You are given a positive integer n representing the number of nodes in a tree, numbered from 0 to n - 1 (inclusive). You are also given a 2D integer array edges of length n - 1, where edges[i] = [node1i, node2i] denotes that there is a bidirectional edge connecting node1i and node2i in the tree.

You are given a 0-indexed integer array query of length m where query[i] = [starti, endi, nodei] means that for the ith query, you are tasked with finding the node on the path from starti to endi that is closest to nodei.

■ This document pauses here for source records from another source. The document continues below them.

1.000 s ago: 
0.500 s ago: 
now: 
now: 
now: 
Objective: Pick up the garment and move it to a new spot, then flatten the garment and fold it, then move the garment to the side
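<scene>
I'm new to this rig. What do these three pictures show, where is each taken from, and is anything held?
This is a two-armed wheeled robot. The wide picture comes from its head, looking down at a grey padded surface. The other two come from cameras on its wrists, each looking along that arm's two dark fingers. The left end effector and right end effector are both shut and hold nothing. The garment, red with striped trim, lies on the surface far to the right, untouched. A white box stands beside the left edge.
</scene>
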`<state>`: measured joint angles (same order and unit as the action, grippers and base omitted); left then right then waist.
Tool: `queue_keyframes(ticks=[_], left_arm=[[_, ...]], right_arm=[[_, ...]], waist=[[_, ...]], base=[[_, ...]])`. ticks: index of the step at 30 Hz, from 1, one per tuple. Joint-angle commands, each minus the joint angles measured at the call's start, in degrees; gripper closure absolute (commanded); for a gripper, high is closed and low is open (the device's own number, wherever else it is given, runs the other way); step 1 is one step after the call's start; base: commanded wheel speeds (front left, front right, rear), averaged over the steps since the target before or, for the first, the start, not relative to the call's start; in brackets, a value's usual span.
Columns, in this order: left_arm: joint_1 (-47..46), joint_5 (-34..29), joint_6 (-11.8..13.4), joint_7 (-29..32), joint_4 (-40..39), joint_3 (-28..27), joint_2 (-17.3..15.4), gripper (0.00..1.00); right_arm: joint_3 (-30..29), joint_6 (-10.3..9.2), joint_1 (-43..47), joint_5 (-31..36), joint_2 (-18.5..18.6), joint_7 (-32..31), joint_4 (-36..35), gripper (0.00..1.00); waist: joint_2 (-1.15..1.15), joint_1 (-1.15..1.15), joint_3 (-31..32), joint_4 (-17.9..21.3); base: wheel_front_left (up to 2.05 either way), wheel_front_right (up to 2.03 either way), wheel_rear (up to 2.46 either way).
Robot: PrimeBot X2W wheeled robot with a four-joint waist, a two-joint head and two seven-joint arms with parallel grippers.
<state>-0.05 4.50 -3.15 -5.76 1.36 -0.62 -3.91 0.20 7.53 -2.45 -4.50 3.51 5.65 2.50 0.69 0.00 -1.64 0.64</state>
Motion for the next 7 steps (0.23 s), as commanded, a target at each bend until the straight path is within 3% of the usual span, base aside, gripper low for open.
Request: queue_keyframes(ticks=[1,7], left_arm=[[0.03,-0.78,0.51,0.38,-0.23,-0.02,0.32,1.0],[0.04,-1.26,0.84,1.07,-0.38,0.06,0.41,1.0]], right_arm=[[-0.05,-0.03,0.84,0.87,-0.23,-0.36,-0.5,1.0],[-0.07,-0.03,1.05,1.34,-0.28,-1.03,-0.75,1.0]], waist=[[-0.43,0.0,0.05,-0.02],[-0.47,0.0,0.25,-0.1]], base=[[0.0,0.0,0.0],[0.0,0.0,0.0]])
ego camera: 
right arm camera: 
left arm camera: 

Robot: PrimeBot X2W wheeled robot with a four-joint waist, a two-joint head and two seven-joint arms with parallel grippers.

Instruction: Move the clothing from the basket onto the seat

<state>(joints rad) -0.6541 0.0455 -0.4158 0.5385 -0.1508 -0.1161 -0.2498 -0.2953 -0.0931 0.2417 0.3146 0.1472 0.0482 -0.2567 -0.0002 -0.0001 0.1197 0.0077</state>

Return an integer array answer of length m, where answer[i] is the answer to the ith query.

Solution

/**
 * @param {number} n
 * @param {number[][]} edges
 * @param {number[][]} query
 * @return {number[]}
 */
var closestNode = function(n, edges, query) {
  const graph = new Array(n).fill().map(() => []);
  for (const [a, b] of edges) {
    graph[a].push(b);
    graph[b].push(a);
  }

  const depths = new Array(n).fill(0);
  const binaryParents = new Array(n).fill().map(() => new Array(16).fill(0));

  dfs(0, [], 0);

  return query.map(([a, b, q]) => {
    const candidates = [lca(a, b), lca(a, q), lca(b, q)];
    return candidates.reduce((deepest, current) =>
      depths[current] > depths[deepest] ? current : deepest
    );
  });

  function dfs(node, parents, depth) {
    depths[node] = depth;
    for (let bit = 0; bit < 16; bit++) {
      if ((1 << bit) <= parents.length) {
        binaryParents[node][bit] = parents[parents.length - (1 << bit)];
      }
    }
    parents.push(node);
    for (const next of graph[node]) {
      if (parents.length >= 2 && next === parents[parents.length - 2]) {
        continue;
      }
      dfs(next, parents, depth + 1);
    }
    parents.pop();
  }

  function getKthParent(node, k) {
    if (!k) return node;
    let bit = 0;
    while ((1 << (bit + 1)) <= k) bit++;
    return getKthParent(binaryParents[node][bit], k & (~(1 << bit)));
  }

  function lca(a, b) {
    if (depths[a] > depths[b]) return lca(b, a);
    b = getKthParent(b, depths[b] - depths[a]);
    if (a === b) return a;
    for (let i = binaryParents[a].length - 1; i >= 0; i--) {
      if (binaryParents[a][i] !== binaryParents[b][i]) {
        a = binaryParents[a][i];
        b = binaryParents[b][i];
      }
    }
    return binaryParents[a][0];
  }
};